Reviews

Review: Trust (Gate Theatre)

Jude Christian directs the adaptation of Falk Richter’s play, originally written in German

Right now as you read this, director Jude Christian is living inside the Gate Theatre. Mixing performance space and personal space, we enter the venue to see what almost feels like a bohemian dream – her clothes, her bicycle, her small ornate desk all stowed up in a corner but very much visible. As the show unfurls, you feel as though it's all taking place inside her inner sanctum. The artist forming a relationship to the space in which art is being made.

Because Trust is a play all about relationships. Loving monogamous relationships, they say, are built on trust. So too are international financial systems. Lose the trust in either and they’ll fall apart – leaving a bit of a mess to clean up afterwards. Maybe it’s safer to just stick together and ride through the hardships because we won't know how to deal with the mess that comes afterwards.

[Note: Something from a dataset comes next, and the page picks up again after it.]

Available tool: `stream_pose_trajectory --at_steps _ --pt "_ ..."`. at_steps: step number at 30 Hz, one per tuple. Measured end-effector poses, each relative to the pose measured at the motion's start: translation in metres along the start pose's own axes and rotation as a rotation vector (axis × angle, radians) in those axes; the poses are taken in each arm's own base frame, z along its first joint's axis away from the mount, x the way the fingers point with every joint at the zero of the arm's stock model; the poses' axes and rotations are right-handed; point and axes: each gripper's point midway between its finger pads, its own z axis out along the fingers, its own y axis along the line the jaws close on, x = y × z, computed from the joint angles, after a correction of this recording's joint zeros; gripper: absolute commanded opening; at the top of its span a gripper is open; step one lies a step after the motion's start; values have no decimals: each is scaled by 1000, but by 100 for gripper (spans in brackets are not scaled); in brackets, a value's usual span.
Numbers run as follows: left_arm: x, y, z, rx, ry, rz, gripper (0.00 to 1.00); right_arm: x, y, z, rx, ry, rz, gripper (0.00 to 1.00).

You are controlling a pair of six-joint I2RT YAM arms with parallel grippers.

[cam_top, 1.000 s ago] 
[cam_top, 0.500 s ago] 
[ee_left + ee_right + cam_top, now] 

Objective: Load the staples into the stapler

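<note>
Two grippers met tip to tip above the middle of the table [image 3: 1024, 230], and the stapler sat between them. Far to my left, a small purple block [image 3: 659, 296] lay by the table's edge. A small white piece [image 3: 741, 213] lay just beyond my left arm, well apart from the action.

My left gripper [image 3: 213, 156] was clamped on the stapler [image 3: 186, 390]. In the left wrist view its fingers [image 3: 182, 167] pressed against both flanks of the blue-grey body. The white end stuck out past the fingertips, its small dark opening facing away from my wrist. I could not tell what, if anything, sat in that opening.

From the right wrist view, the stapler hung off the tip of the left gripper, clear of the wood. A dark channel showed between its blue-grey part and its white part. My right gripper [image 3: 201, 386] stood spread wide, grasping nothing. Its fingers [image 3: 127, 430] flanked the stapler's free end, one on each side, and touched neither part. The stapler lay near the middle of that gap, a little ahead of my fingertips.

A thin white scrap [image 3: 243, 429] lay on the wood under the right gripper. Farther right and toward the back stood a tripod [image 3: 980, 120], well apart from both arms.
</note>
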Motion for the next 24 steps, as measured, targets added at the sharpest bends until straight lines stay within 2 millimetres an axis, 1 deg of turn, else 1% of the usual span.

It’s easy to see the thrumming satire that underpins German playwright Falk Richter’s piece, originally written in 2009 (a direct reaction to the economic crash and whisperings of the decline of capitalism) and now appearing in a new English translation by Maja Zade. The show is performed by the director alongside Pia Laborde Noguez and Zephryn Taitte, the latter pair flitting between a variety of roles, including the cursed couple on the verge of collapse.

Sometimes the scenes are about the gradually declining domestic pair (have they been together for 14 years, or three weeks?), other times they're about the spending billions of dollars in a careless act of frivolity. Trust runs as a series of individual sequences, played out across a lengthy, narrow stage at the Gate – each sequence styled like a separate museum exhibit, slowly chronicling a rapidly collapsing sense of trust, either between the two individuals or of a global ecosystem. As Bethany Wells' design is filled with more and more paraphernalia, finance and fornication don't feel too far removed from one another.

Zade’s translation keeps the formlessness of Richter’s original, lines rarely divided up into characters or scenes, playing instead like some stream of consciousness. In that sense, Christian's staging feels like it makes a solid attempt at creating something cogent out of a text that deliberately tries not to be. There are dog masks, robotic hoovers, marriage proposals and a floor littered with Rice Krispies. The production is off-the-wall and laced with surreality, but that's exactly as much as you'd expect from a director who not too long ago created a one-man, two-piglet stage show.

Putting her Lyric Hammersmith panto experience to good use, Christian gives the play a few notably fun beats that spice the play up with some levity, and as a performer has a sage stage presence – her monologues about the decline and fall of the capitalist empire are accessible, even for those who failed their GCSE Maths.

But, spread thinly over 100 minutes, the play spins itself around without ever seeming to progress. A lot of what we see onstage doesn’t make sense, an apt reflection of our complex financial systems, which one level feel like leviathans of senselessness. But the piece seems to confound to a point of tedium, undercutting what is a thriving and intriguing debate with lengthy, inexplicably stilted segments (a yoga exercise, played out in full, was very stifling). There are neat, caustic points being made in Trust, but they feel much more interesting to chew on in retrospect, once we've left Christian's humble abode.

Trust runs at the Gate Theatre until 17 March.